FOTO: Danilo Martins/OBemdito
Fernando Dias de Souza, conhecido como ‘Toca’, ficou mais de 10 dias internado e segundo a avaliação dos médicos seu quadro de saúde era considerado grave e as chances de vencer a covid eram poucas. Os pulmões ficaram comprometidos em mais de 70% e a saturação muito abaixo do que é preconizado. Mas depois de vários dias de muito sufoco e orações, Fernando consegue agora mesmo que de forma mais lenta respirar aliviado.
“Eu lembro que fui internado depois que passei mal aqui em casa e fui levado para o Hospital Cemil. Fiquei hospitalizado no quarto e depois meu quadro se agravou demais e eu precisei ir para Unidade de Terapia Intensiva (UTI). A partir deste momento eu não me recordo de nada. Eu fiquei vários dias sedado e intubado. Quando eu fui extubado a médica me contou tudo que eu havia passado e a grande batalha que eu venci”, lembra Fernando.
Fernando está em casa há dias e agora recebe os cuidados e carinhos dos familiares. Com a fala meio embargada ainda, passa pelo processo de recuperação, que deve durar em média 30 dias. “Minha esposa é o meu anjo, ela não me abandonou em nenhum momento e agora está ainda mais ao meu lado nesse processo de recuperação”, destacou.

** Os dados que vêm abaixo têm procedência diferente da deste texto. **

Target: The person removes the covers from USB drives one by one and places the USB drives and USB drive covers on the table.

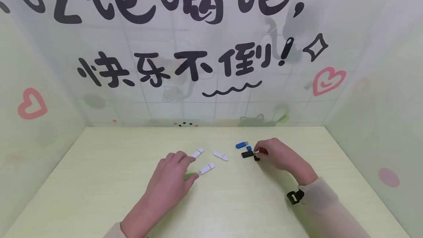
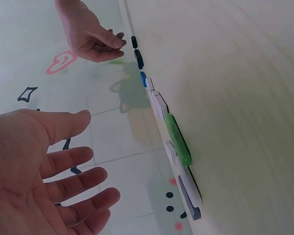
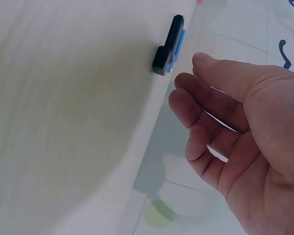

O uso do oxigênio ainda é o aliado de Toca. “Eu uso quando converso bastante porque eu fico cansado. A cada dia é uma vitória e eu só tenho que agradecer a Deus pela oportunidade de estar aqui hoje”, observou.
Muitas pessoas não tiveram a mesma sorte que Fernando Dias de Souza teve. “O psicológico fica muito abalado. Depois que eu deixei o hospital eu vi quantas pessoas que eu conhecia que não estão mais aqui para contar e comemorar a vida”, disse.
Fernando contou a reportagem de OBemdito que não acreditava na doença. “Eu senti na pele quão grave e letal é essa doença. Eu achei que era imune, precisei passar pelo sufoco para aprender e entender o verdadeiro valor da vida. Eu não desejo para ninguém o que eu passei, por isso, eu peço para que as pessoas se cuidem, use máscaras, álcool em gel, lave as mãos e mantenha o isolamento e distanciamento”, reforçou.
Fernando possui comorbidades e isso ajudou a agravar seu quadro de saúde. “Eu sou um verdadeiro milagre de Deus. A palavra que me define hoje é gratidão”, finalizou.